(GIVEN MATERIAL begins)
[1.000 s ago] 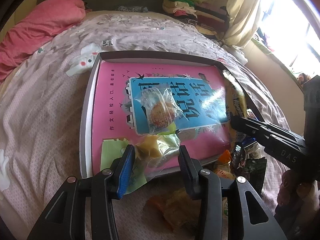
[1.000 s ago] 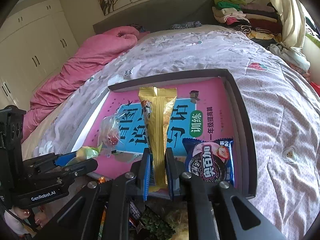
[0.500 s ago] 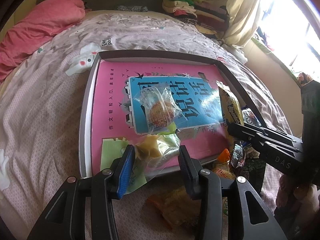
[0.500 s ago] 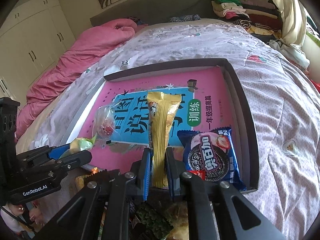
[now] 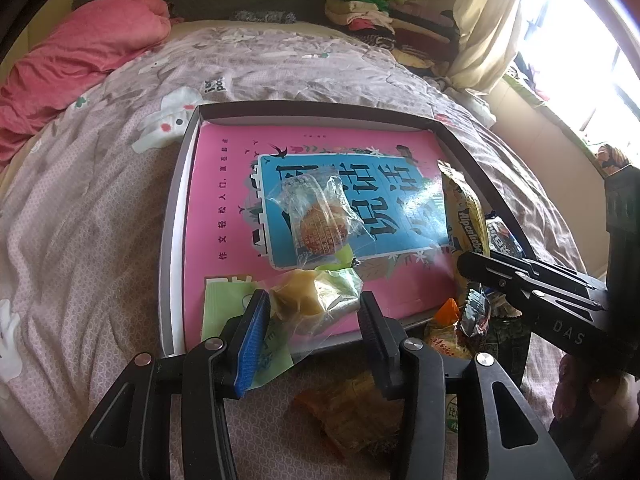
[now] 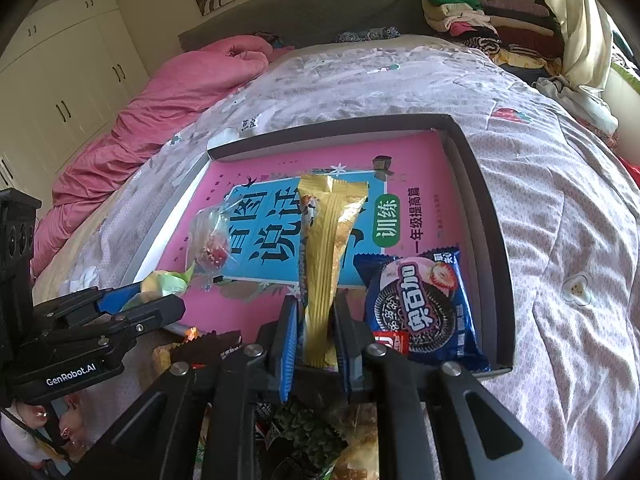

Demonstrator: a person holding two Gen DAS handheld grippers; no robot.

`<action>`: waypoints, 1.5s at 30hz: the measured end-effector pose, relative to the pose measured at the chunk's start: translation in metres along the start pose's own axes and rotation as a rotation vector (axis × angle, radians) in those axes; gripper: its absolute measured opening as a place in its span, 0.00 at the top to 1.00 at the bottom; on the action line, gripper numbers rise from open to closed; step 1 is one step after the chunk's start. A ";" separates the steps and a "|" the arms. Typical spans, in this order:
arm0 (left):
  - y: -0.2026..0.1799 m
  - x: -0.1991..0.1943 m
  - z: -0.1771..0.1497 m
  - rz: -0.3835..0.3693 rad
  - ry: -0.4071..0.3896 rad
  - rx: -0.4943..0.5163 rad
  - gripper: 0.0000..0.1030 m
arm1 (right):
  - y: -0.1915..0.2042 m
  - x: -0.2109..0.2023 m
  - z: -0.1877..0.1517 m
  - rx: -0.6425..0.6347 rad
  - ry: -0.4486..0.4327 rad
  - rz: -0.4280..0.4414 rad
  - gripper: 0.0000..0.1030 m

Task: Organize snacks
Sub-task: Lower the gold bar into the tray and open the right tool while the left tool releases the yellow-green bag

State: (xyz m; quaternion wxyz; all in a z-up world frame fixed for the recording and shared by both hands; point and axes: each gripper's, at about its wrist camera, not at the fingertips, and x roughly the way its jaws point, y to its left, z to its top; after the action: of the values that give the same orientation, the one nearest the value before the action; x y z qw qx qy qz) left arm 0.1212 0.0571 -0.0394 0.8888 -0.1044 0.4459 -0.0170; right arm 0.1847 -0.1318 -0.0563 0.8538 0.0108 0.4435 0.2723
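Left wrist: I have the left gripper (image 5: 310, 316) parked, fingers apart, around the green-wrapped pastry (image 5: 316, 294) at the tray's (image 5: 320, 114) near edge.
Nothing has moved on this side over the last second; the wrapper sits between the pads without being pinched, so I read it as released or not yet gripped. The clear-wrapped cookie (image 5: 318, 220) lies just beyond it on the pink book (image 5: 224, 208). Loose packets remain on the bed below the tray.

Right wrist: the right gripper (image 6: 316, 328) is clamped on the gold bar (image 6: 326, 256), which has dropped lower and nearer over the last second.
It now lies along the book, just beside the blue Oreo pack (image 6: 420, 304) and possibly touching it. Looks like placement is nearly done; my next step is probably opening up and backing out.
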 end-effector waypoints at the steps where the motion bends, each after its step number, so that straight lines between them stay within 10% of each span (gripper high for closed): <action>1: 0.000 0.000 0.000 0.001 0.000 0.000 0.54 | 0.000 0.000 0.000 0.001 -0.002 -0.001 0.83; 45: 0.003 -0.024 0.004 -0.017 -0.058 -0.008 0.29 | -0.012 -0.033 0.000 0.071 -0.084 0.016 0.65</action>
State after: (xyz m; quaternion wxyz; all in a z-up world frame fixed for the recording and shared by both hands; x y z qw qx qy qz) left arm 0.1100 0.0638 -0.0187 0.9008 -0.1120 0.4190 -0.0196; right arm 0.1749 -0.1575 -0.0352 0.8685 0.0561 0.4169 0.2623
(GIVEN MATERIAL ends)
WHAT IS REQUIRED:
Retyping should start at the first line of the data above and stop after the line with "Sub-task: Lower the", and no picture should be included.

THE COMPLETED TASK:
[1.000 s ago] 
[1.000 s ago] 
[0.500 s ago] 
[0.500 s ago] 
[now] 
[now] 

Demonstrator: a person holding two Gen DAS handheld grippers; no robot.

`<action>`: waypoints, 1.5s at 30hz: the measured end-effector pose, relative to the pose measured at the chunk's start: translation in metres along the start pose's own axes and rotation as a rotation vector (axis × angle, radians) in those axes; gripper: its absolute measured opening as a place in its span, 0.00 at the top to 1.00 at the bottom; on the action line, gripper numbers rise from open to closed; step 1 is one step after the chunk's start. A ";" separates the steps and a "|" the arms. Typical spans, in this order:
arm0 (left):
  - y: -0.2026..0.1799 m
  - x: -0.1991..0.1943 m
  - z: -0.1771..0.1497 m
  - rz: -0.3835..0.3693 rad
  - ry: -0.4071..0.3896 rad
  - rx: -0.4943..0.5163 rad
  - gripper: 0.0000..0.1030 m
arm1 (right):
  - y: -0.1915..0.2042 m
  - x: -0.2109..0.2023 m
  - z: -0.1877..0.1517 m
  - rx: -0.6425..0.6347 rad
  - ry: -0.4486..0.4327 rad
  - rz: -0.4280..0.4414 rad
  - gripper: 0.0000..0.1030 m

Task: Organize snacks
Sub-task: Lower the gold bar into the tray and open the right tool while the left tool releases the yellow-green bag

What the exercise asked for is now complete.